Child custody: an inappropriate measure for vulnerable children from disadvantaged backgrounds By Annahita Moradi

Posted by NAYJ on Feb 19, 2018

AB, a 16-year old boy, had a traumatic childhood. It consisted of him being physically and emotionally abused. He watched his father beat his mother and take an overdose; and his uncle die from an overdose. He was diagnosed with ADHD, Conduct Disorder, and PTSD. Let down by all those around him, he was in and out of care since he was a baby.

AB eventually ended up in prison, where, despite his pre-existing mental health diagnoses and extreme vulnerabilities, he endured over 100 days in segregation. Sometimes, he was locked in his cell for over 22 hours a day.

On 04 July 2017, the High Court declared his isolation as unlawful and in breach of Article 8 of the European Convention on Human Rights (AB v SSJ [2017] EWHC 1694 (Admin)). This was the result of the Howard League for Penal Reform’s legal challenge to Feltham YOI’s decision to isolate AB, and relentless campaigns against the use of segregation against children in custody.

Around the same time, the Sentencing Council published its new guidance on the application of sentencing principles and specific guidelines in cases involving youth defendants being sentenced from 01 June 2017.

The guidance emphasises that the primary purpose of the youth justice system is to prevent re-offending rather than to punish children, and it reiterates that custody is a last resort measure. The guidance also codifies the courts’ scope to consider child defendants’ socio-economic and familial backgrounds as mitigating factors.

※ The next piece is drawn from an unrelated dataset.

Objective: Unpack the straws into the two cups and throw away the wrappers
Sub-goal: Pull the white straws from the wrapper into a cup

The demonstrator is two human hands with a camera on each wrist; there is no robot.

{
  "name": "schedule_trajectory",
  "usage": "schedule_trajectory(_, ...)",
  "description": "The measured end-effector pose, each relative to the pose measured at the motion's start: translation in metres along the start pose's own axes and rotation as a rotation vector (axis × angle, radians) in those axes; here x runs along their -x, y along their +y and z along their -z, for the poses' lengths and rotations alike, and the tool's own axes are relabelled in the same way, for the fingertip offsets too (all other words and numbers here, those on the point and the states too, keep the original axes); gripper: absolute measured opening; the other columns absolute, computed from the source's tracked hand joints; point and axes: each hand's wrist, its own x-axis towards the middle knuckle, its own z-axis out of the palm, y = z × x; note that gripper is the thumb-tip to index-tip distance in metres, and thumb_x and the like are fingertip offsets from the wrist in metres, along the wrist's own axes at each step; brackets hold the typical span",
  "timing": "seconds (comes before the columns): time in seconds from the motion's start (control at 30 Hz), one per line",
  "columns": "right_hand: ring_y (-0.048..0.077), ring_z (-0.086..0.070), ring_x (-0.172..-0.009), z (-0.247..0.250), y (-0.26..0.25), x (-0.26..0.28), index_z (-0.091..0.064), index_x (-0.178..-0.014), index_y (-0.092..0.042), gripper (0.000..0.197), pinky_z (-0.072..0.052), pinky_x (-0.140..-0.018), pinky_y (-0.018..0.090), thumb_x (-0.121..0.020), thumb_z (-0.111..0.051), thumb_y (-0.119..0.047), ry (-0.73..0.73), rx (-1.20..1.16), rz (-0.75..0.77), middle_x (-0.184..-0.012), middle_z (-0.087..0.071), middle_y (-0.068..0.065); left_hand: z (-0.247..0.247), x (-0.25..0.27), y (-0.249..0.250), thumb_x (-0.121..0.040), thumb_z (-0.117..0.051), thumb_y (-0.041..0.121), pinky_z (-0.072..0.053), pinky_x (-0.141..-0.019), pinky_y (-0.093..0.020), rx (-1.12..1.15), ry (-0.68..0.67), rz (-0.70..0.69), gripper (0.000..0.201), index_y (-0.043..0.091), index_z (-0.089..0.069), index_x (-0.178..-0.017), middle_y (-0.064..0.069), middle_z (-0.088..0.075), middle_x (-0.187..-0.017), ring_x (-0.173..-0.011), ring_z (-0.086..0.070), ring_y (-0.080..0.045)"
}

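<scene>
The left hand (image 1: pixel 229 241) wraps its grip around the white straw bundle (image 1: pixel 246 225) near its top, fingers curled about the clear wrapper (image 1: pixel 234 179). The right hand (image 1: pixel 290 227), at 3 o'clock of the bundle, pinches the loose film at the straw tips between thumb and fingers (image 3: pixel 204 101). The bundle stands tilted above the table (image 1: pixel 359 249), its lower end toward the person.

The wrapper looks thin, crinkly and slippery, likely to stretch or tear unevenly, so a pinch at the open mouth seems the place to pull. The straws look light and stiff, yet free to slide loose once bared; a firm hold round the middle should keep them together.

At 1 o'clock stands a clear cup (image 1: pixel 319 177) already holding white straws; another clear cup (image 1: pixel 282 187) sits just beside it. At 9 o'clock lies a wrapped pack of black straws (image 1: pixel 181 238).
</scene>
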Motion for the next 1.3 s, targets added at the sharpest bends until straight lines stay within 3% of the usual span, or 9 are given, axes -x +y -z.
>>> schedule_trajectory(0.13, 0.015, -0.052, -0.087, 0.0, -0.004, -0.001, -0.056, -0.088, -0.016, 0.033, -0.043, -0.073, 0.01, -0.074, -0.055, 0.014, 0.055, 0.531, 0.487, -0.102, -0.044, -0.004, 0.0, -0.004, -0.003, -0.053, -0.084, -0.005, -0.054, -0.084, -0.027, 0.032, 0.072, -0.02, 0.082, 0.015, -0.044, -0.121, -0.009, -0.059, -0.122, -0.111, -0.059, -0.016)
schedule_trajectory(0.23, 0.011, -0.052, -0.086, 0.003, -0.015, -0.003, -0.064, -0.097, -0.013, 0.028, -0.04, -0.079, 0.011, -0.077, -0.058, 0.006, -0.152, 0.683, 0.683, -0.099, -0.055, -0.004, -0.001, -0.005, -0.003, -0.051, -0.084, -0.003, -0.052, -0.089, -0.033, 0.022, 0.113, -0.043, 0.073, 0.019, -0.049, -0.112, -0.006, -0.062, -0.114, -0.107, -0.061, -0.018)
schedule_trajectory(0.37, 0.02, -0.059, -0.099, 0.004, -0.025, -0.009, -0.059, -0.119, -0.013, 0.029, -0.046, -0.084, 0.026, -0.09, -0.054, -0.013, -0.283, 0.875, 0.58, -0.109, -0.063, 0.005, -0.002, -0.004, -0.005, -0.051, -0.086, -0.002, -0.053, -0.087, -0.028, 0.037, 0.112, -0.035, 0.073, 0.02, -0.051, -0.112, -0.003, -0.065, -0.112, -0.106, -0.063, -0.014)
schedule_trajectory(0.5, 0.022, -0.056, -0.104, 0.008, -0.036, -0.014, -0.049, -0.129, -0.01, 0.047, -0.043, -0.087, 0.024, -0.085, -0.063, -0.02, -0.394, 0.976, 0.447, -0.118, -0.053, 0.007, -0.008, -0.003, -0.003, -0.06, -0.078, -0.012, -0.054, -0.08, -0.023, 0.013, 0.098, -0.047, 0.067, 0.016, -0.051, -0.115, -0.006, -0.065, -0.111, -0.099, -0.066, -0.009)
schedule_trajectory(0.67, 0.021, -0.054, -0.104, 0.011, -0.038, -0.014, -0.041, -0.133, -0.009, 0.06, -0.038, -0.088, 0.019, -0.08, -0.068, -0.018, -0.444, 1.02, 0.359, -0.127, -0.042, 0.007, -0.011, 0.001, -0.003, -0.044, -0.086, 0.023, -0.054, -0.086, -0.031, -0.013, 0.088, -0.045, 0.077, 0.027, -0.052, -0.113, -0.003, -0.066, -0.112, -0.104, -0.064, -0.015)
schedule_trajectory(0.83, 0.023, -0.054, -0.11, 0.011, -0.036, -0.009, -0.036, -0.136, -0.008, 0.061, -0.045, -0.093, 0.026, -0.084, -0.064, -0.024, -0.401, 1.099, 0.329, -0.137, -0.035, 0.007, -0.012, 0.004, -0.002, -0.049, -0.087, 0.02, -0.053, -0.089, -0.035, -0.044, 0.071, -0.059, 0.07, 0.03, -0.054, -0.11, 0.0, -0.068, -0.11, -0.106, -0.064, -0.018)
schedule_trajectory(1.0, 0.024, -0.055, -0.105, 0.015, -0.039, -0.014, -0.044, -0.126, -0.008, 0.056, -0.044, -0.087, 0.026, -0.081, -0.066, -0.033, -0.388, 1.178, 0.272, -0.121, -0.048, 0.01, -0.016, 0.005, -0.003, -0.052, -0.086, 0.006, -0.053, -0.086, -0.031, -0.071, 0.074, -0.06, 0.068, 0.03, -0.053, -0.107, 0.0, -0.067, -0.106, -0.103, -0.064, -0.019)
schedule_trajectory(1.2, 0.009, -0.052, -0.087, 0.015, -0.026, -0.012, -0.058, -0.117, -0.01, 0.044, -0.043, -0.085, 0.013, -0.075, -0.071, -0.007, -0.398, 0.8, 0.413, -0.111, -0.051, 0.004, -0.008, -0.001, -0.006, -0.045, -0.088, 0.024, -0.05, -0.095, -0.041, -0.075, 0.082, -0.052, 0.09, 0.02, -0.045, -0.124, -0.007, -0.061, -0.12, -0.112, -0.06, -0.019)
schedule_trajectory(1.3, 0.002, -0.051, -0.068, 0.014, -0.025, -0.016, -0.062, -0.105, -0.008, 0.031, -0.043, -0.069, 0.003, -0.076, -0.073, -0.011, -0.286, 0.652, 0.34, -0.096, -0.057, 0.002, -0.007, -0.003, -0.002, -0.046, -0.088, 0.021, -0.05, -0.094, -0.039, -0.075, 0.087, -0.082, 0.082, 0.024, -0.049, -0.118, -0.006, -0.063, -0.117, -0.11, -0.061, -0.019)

Although this is just a guidance, Section 125 (1)(a) of the Coroners and Justice Act 2009 states that every court must follow the relevant sentencing guidelines. When sentencing youths therefore, the court must have regard to the new guidance.

The starting point for the court when sentencing is the seriousness of the offence (Paragraph 1.2). However, the guidance requires for the sentencing process to be child-focused. In other words, regard should be had to the child’s welfare, the likely effect of the sentence on the child, and the factors that may have contributed to the child’s offending behaviour.

Such factors include the child’s mental health issues, learning difficulties, susceptibility to self-harm and/or suicidal ideations, and immaturity (Paragraph 1.5). The courts should also consider the child’s background; including any exposure to abuse or neglect, offending by other family members, drugs and alcohol, discrimination, and negative experiences of authority (Paragraph 1.13). The child’s low education attainment can also be considered, as can their parents’ poor employment records. This recognises that children living in areas of acute social and economic deprivation in dangerous or negligent conditions are more susceptible to offending.

The guidance urges courts to always try to ensure that they can identify and respond to such factors. This is because the welfare of the child is paramount in sentencing proceedings, and it is the role of the sentencing judge to impose a sentence that will help the child to not re-offend. Courts must not lose sight of this principal aim, because punishment is not the primary purpose of youth sentencing.

In fact, the guidance emphasises that it is important to avoid criminalising children (Paragraph 1.4). This is not least because a criminal record will deprive the child, who might already be disadvantaged, of the opportunity to move on from crime towards education and employment (Paragraph 1.6).

If regard is had to these factors, then custody, in most cases, simply cannot be the answer to preventing re-offending and protecting the welfare of the child. In fact, custody can have the reverse effect. It can lead to the early manifestation of mental health conditions or exacerbate pre-existing ones. It can deprive the child of its domestic and international rights to education, development and adequate healthcare. It can expose the child to further trauma, abuse, and gang culture. All of which will set the child up to fail, in a never-ending cycle of offending, being arrested, sentenced, imprisoned, and released.

As Ken Clarke, the then Justice Secretary, put it on 13 July 2010: ‘There is and never has been […] any direct correlation between spiralling growth in the prison population and a fall in crime.’